O experimentado Geraldo Alckmin (PSDB), em seu quarto mandato à frente do Estado de São Paulo, parece ter aprendido só nesta sexta-feira (4) algo básico a respeito de governos democráticos: nem sempre a população aceitará políticas públicas impostas de cima para baixo, sem o devido debate e um mínimo de transparência.
Pouco mais de dois meses após anunciar sua intenção de reorganizar a rede de ensino paulista, Alckmin viu-se obrigado a suspender o plano.

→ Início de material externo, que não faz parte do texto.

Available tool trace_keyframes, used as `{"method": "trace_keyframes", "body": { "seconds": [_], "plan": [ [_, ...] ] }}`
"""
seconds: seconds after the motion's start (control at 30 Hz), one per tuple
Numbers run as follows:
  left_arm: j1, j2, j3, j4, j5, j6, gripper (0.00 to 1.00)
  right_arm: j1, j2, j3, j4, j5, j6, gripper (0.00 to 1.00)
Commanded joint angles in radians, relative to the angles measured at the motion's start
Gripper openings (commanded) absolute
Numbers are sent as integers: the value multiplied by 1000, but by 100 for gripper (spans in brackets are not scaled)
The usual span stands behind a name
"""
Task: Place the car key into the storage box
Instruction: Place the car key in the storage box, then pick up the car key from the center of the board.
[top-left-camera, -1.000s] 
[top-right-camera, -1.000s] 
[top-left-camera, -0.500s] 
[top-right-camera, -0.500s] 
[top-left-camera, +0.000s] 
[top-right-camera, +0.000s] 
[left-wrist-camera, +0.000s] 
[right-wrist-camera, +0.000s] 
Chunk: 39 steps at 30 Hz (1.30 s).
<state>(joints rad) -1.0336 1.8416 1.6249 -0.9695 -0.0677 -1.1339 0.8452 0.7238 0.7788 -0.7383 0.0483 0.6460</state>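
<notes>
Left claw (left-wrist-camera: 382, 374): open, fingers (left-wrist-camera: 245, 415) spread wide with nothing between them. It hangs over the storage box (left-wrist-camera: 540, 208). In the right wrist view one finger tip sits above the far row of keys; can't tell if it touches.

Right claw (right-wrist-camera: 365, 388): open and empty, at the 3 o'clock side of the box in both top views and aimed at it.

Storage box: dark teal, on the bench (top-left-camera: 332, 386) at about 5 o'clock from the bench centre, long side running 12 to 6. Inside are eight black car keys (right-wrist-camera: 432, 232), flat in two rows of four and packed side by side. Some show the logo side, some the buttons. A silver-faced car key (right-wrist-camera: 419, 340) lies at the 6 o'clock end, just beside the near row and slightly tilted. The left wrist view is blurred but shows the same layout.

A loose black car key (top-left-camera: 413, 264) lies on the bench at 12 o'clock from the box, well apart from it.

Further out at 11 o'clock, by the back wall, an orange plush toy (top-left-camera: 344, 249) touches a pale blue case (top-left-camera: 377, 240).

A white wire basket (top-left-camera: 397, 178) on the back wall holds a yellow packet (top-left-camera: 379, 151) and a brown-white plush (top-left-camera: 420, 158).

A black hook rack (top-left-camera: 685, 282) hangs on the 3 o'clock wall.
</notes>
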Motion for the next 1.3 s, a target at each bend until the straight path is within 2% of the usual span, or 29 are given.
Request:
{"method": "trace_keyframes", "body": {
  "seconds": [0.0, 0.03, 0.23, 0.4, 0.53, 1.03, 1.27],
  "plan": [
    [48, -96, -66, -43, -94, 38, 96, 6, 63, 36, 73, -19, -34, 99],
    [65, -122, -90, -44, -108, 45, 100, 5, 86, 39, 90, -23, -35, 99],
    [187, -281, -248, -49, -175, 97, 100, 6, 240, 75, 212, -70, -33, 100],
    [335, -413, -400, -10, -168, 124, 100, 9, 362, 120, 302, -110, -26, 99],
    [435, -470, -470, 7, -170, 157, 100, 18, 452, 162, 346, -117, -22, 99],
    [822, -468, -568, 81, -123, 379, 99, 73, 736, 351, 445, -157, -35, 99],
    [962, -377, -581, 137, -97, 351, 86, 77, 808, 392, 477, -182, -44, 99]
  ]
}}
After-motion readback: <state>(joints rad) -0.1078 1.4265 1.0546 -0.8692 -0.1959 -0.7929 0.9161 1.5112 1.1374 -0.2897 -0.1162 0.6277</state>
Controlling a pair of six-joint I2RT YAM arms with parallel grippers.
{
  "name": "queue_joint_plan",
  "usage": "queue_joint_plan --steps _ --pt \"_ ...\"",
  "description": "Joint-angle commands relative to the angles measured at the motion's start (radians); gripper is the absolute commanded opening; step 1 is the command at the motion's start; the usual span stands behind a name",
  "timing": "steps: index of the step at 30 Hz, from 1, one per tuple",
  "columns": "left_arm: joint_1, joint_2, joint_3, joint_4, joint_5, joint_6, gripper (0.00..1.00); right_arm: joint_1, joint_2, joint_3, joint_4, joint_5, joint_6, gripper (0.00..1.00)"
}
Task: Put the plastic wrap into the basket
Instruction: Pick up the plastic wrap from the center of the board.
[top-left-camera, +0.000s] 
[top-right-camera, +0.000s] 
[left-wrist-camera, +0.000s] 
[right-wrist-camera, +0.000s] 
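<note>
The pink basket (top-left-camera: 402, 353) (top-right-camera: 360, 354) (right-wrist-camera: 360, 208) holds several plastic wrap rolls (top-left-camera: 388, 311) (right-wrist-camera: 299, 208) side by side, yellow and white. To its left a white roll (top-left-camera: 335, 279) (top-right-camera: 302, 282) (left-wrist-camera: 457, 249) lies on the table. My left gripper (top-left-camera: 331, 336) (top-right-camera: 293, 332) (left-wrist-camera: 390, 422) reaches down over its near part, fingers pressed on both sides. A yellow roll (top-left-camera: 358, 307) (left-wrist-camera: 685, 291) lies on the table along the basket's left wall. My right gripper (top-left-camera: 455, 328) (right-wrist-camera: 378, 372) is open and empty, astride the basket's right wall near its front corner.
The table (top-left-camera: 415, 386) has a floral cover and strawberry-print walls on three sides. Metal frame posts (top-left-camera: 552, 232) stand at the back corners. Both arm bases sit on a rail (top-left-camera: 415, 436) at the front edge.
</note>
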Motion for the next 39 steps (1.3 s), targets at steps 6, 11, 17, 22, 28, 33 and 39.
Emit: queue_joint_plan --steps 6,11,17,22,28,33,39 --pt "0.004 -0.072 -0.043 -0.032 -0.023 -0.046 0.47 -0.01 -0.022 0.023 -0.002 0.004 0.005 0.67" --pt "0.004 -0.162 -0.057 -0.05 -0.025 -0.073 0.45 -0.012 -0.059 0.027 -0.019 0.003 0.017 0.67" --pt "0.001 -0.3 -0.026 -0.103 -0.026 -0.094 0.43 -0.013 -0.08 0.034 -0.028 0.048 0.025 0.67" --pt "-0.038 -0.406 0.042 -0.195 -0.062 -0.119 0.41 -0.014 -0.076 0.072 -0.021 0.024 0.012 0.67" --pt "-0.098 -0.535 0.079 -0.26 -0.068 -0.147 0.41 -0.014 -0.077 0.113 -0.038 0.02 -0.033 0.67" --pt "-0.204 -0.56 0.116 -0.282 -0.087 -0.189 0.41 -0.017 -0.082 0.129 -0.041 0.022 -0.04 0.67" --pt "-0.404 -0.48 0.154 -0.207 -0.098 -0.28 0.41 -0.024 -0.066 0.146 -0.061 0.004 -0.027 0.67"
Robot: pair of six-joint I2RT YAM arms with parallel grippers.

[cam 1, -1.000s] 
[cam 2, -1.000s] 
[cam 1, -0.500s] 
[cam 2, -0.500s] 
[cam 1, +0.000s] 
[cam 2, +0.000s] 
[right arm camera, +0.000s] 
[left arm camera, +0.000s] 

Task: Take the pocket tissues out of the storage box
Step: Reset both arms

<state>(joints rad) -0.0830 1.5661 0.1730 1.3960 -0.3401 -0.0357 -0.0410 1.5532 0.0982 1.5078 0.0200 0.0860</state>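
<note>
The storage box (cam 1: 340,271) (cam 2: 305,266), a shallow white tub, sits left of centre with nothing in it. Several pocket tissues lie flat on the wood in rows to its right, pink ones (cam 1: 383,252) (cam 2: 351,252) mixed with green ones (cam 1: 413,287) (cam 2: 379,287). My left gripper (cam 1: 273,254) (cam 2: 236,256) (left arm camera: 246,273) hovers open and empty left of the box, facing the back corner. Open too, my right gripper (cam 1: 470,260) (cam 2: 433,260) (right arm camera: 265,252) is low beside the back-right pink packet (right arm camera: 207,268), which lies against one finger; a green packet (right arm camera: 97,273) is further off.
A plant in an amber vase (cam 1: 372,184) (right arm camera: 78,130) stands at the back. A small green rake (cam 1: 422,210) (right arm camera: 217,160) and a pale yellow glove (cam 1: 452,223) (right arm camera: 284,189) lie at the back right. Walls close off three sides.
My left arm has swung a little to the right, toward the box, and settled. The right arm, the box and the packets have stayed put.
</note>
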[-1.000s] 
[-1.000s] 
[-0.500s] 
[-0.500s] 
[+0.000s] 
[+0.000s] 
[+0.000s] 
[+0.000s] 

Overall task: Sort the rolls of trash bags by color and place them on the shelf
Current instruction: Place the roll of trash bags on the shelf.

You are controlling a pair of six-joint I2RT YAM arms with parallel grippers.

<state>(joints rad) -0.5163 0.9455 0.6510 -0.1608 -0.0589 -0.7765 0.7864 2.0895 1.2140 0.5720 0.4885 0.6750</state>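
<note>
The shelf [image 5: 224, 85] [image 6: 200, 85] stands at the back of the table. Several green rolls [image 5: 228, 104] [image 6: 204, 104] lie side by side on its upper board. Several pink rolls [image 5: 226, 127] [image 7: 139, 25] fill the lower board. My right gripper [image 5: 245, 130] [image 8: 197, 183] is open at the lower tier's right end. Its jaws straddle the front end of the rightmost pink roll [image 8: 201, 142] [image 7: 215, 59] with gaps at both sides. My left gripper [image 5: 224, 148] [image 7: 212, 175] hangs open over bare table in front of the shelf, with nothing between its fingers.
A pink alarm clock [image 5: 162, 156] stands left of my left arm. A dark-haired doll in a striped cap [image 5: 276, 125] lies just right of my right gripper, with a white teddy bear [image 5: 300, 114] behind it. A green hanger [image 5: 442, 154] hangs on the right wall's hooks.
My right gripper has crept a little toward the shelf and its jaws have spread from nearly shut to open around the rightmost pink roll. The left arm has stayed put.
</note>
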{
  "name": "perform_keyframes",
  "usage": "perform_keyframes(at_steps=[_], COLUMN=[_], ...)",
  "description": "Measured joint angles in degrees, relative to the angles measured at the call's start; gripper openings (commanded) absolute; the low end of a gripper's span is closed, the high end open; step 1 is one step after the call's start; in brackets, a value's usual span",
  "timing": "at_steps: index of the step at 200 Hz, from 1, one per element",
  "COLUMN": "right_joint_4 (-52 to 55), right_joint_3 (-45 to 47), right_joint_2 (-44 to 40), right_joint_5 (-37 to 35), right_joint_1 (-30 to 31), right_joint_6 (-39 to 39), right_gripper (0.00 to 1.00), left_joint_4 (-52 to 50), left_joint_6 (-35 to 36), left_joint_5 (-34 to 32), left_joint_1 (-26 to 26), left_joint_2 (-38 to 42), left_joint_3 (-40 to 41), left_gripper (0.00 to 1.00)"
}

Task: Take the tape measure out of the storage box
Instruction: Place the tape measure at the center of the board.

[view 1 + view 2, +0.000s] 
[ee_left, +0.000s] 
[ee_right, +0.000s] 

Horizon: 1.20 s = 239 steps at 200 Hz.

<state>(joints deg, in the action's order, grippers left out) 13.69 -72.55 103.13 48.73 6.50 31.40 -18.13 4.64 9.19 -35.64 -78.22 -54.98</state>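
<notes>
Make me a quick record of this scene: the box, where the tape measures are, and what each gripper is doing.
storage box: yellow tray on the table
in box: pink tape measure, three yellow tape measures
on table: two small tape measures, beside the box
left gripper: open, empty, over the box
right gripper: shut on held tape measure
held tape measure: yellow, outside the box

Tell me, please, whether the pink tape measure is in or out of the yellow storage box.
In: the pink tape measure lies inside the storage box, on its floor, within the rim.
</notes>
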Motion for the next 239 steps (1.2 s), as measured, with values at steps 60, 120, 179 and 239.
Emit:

Tomou a decisão pressionado pelo desmoronamento de seus índices de popularidade e pelos rumorosos protestos estudantis.
Às vésperas de se reeleger, no ano passado, o governador ostentava aprovação de 48%, segundo o Datafolha; na pesquisa ora divulgada, a taxa caiu para 28%. Além disso, as manifestações contra a proposta do governo vinham se espraiando, com bloqueios de vias e sobretudo invasão de escolas.
Alckmin parecia apostar no desgaste do movimento. Errou. O número de colégios ocupados passou de poucas dezenas a quase duas centenas num intervalo de 15 dias, e 55% dos entrevistados pelo Datafolha apoiaram os alunos.
Sem saída, o tucano disse o óbvio: "Entendemos que devemos aprofundar o diálogo". É o que deveria ter dito há muito tempo.
O plano tem méritos, como vem afirmando esta Folha desde que foi delineado. Dado o evidente potencial de conflito implícito na medida, defendeu-se aqui implementá-la com vagar, em caráter experimental e área restrita.
Contudo, talvez imaginando que pudesse conter os críticos na base da truculência policial, o governo lançou a proposta sem nem indicar quais escolas seriam afetadas. Para os grupos que se opõem à gestão tucana, foi uma festa; dificilmente encontrariam pretexto melhor para mostrar aos alunos o reino das manifestações políticas.
Perderam espaço, nesse processo, os bons argumentos a favor da reorganização. Por força da queda nas taxas de natalidade, da municipalização de parte do ensino e da migração para o sistema particular, a rede estadual perdeu 2 milhões de alunos de 1998 a 2014 (são hoje 3,8 milhões). Muitas salas, portanto, estão ociosas.
Fechando 92 unidades (menos de 2% das mais de 5.000 existentes) e remanejando 311 mil estudantes (cerca de 8% do total), o governo espera ampliar em 30% as vagas de tempo integral e reabrir quase 3.000 classes desocupadas.
Pretende, ademais, aumentar de 1.443 para 2.197 as escolas em ciclo único, com estudantes de idade aproximada. É indiscutível que esse modelo facilita a gestão, permitindo equipamentos adaptados para determinada faixa etária.
Faz todo o sentido, como se vê, levar adiante a reorganização escolar. Os alunos mostraram-se intransigentes, mas ao final obtiveram sua vitória –e ensinaram a Geraldo Alckmin boas lições de política.
Editorial da Folha de SP - 05/12/2015.